**Records shown**.
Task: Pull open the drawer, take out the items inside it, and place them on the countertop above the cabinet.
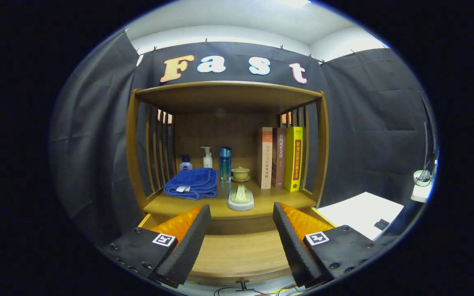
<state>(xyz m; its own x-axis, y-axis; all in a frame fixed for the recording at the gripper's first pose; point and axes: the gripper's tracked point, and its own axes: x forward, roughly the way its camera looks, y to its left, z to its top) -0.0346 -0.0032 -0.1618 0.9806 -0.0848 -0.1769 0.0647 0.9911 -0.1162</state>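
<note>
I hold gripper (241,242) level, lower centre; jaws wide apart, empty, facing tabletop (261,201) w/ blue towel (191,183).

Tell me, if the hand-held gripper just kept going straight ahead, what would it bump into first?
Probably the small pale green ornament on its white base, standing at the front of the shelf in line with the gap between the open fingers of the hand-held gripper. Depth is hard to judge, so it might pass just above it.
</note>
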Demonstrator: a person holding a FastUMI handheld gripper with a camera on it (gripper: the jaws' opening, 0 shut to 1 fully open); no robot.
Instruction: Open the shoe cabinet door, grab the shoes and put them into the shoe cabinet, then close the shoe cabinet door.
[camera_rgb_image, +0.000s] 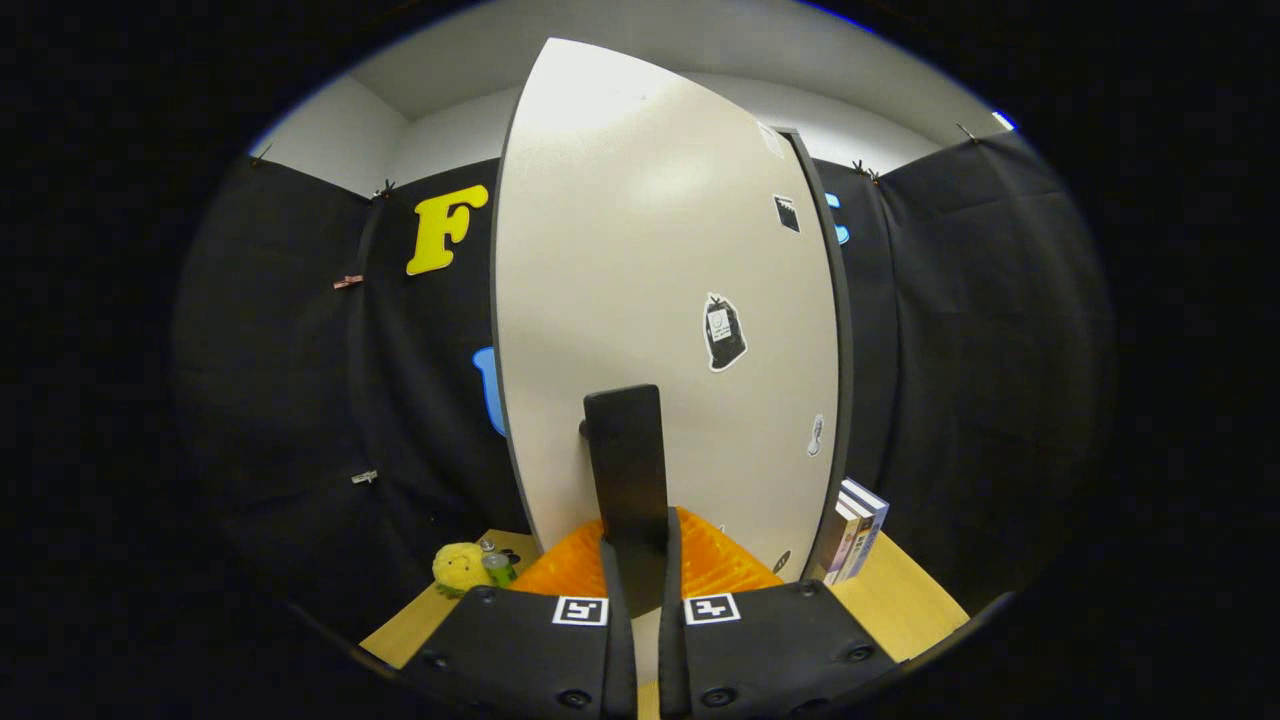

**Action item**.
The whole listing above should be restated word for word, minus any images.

**Solution to this exercise**.
Task: Pull open the drawer, take out the items inside it, and place them on the countertop above the cabinet.
<state>(xyz m; its own x-axis, y-axis; all in a frame fixed for the recording at the gripper's first pose; point and axes: the gripper's tracked point, and its own axes: x forward, roughly the way its camera looks, y to its left, z to its top) -0.0346 -0.0032 -0.1618 0.9806 -0.0848 -0.1769 0.0647 0.9911 -0.1162</state>
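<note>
I hold gripper (241,242) level, lower centre; jaws wide apart, empty, facing tabletop (261,201) w/ blue towel (191,183).

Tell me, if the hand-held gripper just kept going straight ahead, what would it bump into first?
Probably the small pale green ornament on its white base, standing at the front of the shelf in line with the gap between the open fingers of the hand-held gripper. Depth is hard to judge, so it might pass just above it.
</note>
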Demonstrator: a person holding a FastUMI handheld gripper with a camera on it (gripper: the jaws' opening, 0 shut to 1 fully open); no robot.
Instruction: Open the shoe cabinet door, grab the shoes and put them into the shoe cabinet, then close the shoe cabinet door.
[camera_rgb_image, +0.000s] 

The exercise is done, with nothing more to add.